On https://ai.google.dev/pricing#1_5flash
it says the pricing of Gemini-flash is calculated per token, while on
https://cloud.google.com/vertex-ai/generative-ai/pricing
it says it is calculated in characters.

Does this mean that if you include images in the prompt (using parts), your textual part input is calculated using characters, while when keeping it purely textual, it is computed using tokens?

I would be so happy if the response just had a cost element, that we could read out.
Thanks,
Hans

matvei

Thanks for the clarification, Andrew.

shaikhsharmeen4

The confusion arises from the distinction between token calculation and pricing. Here’s a breakdown:

1. Token Calculation: Tokens are used for processing images internally in Gemini 1.5 Flash and Pro. If an image exceeds 384 pixels, it’s split into tiles, and each tile incurs 258 tokens (as per your calculation, larger images require more tiles and hence more tokens).

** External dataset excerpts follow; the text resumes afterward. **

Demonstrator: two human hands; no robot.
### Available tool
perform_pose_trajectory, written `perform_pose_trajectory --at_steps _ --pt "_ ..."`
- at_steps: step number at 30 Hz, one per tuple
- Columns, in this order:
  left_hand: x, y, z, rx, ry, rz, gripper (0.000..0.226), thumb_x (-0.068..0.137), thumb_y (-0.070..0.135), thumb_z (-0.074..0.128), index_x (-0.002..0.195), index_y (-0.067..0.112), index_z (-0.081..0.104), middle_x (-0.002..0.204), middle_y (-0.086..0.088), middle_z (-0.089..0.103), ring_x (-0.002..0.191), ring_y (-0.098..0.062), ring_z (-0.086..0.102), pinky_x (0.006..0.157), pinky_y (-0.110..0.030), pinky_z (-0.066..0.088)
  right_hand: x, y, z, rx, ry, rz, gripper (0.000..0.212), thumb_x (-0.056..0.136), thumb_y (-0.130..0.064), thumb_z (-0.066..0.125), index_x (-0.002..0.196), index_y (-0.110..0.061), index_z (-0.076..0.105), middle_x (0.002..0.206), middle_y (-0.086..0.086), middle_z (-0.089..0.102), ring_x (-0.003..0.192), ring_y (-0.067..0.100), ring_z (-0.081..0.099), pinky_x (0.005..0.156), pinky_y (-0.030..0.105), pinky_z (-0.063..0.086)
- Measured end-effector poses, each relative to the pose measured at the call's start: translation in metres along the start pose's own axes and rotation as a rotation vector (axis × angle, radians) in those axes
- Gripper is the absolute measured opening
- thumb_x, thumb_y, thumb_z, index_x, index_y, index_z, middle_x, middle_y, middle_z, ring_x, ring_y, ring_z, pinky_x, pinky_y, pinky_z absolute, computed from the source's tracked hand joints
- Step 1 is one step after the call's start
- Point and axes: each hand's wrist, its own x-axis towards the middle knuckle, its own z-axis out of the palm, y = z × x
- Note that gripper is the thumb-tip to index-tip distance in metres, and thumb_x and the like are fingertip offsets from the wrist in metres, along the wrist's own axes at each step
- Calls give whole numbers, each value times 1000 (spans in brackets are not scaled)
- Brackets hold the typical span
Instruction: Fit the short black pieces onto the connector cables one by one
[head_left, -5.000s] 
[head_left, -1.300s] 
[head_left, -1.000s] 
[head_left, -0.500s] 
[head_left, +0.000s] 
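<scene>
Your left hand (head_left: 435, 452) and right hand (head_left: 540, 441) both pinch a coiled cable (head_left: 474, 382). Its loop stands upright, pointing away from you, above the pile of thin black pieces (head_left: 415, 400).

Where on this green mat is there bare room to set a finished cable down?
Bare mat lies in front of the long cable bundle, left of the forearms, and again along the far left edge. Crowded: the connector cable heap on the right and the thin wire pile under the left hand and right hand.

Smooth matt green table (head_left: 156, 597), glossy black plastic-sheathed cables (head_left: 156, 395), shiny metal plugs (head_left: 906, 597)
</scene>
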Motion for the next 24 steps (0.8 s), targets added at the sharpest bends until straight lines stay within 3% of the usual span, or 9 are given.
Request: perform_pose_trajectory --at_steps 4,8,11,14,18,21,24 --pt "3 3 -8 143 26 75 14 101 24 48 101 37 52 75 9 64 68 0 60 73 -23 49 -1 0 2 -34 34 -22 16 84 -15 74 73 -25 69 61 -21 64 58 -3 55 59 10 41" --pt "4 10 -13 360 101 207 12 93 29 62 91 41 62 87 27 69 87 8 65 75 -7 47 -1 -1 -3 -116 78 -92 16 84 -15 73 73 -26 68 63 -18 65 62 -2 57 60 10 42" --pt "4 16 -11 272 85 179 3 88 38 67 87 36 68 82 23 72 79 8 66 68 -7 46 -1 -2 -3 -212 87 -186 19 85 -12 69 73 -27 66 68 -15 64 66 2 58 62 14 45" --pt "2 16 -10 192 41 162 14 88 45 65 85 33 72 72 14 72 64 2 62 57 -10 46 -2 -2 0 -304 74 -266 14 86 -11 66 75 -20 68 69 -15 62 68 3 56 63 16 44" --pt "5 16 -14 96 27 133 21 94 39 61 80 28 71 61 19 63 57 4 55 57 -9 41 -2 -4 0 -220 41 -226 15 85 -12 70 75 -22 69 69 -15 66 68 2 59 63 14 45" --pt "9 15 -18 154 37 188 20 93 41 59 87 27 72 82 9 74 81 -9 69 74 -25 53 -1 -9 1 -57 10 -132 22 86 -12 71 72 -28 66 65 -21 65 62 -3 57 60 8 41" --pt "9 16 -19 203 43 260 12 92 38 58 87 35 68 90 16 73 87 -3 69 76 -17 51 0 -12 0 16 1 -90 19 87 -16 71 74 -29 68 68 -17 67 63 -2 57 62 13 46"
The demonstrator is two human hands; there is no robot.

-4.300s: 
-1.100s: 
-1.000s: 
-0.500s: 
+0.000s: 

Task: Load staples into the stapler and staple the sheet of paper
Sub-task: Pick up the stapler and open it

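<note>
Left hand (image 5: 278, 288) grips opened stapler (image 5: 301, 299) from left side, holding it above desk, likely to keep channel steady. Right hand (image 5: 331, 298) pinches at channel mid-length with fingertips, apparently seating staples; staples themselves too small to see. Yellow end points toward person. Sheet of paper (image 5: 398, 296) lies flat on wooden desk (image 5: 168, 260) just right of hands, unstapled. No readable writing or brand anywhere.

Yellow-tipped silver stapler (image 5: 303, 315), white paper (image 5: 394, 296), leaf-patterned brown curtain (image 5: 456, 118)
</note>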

2. Pricing: Despite the internal token count varying with image size (based on tiles), the pricing is flat at $0.001315 per image for Gemini Pro. The pricing doesn't directly reflect token usage, which is why you see a fixed cost per image regardless of the tiling.

So, while token usage scales with image size (due to tiling), the cost you’re billed remains fixed per image in the current pricing model for Gemini Pro.

Outdated Gemini Pro image pricing? By tile, or by image?